> Your assignment:
Transcribe the data that follows in full. Leave out the pictures.

> Provided material:
● ● ● ● ● ● ●

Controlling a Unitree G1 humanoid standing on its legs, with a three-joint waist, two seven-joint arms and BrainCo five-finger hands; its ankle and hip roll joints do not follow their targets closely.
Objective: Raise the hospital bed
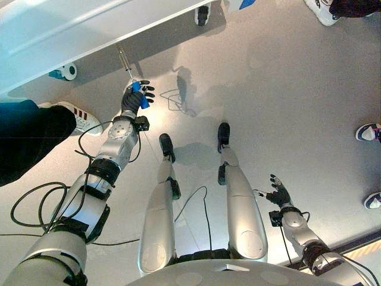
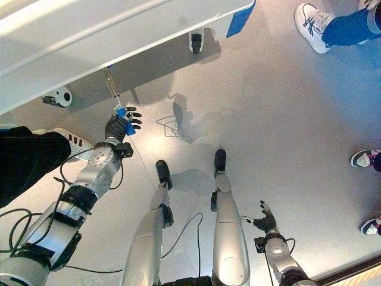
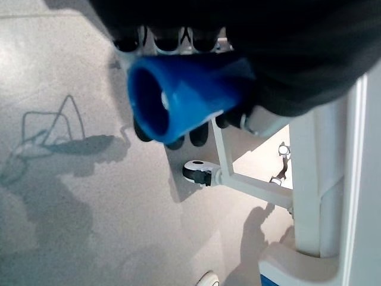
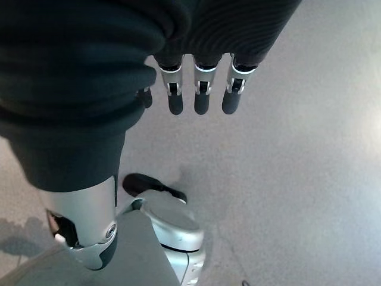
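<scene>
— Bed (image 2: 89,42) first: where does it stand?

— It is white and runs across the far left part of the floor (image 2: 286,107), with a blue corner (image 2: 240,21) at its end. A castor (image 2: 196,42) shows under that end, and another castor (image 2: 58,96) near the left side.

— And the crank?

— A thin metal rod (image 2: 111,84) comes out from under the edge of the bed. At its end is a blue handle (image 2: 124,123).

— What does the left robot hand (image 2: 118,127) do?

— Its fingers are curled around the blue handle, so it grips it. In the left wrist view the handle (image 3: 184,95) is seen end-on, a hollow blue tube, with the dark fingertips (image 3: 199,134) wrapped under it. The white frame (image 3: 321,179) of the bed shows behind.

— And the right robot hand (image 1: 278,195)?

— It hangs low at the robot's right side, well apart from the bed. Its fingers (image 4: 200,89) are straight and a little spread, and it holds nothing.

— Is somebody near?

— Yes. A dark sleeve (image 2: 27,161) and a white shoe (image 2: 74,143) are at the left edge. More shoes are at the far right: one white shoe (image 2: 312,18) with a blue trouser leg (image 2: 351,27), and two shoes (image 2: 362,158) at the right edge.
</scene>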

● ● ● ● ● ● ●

> Solution to this exercise:
Controlling a Unitree G1 humanoid standing on its legs, with a three-joint waist, two seven-joint arms and BrainCo five-finger hands; its ankle and hip roll joints do not follow their targets closely.
Objective: Raise the hospital bed
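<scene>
— Bed (image 2: 89,42) first: where does it stand?

— It is white and runs across the far left part of the floor (image 2: 286,107), with a blue corner (image 2: 240,21) at its end. A castor (image 2: 196,42) shows under that end, and another castor (image 2: 58,96) near the left side.

— And the crank?

— A thin metal rod (image 2: 111,84) comes out from under the edge of the bed. At its end is a blue handle (image 2: 124,123).

— What does the left robot hand (image 2: 118,127) do?

— Its fingers are curled around the blue handle, so it grips it. In the left wrist view the handle (image 3: 184,95) is seen end-on, a hollow blue tube, with the dark fingertips (image 3: 199,134) wrapped under it. The white frame (image 3: 321,179) of the bed shows behind.

— And the right robot hand (image 1: 278,195)?

— It hangs low at the robot's right side, well apart from the bed. Its fingers (image 4: 200,89) are straight and a little spread, and it holds nothing.

— Is somebody near?

— Yes. A dark sleeve (image 2: 27,161) and a white shoe (image 2: 74,143) are at the left edge. More shoes are at the far right: one white shoe (image 2: 312,18) with a blue trouser leg (image 2: 351,27), and two shoes (image 2: 362,158) at the right edge.
</scene>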

This output is now finished.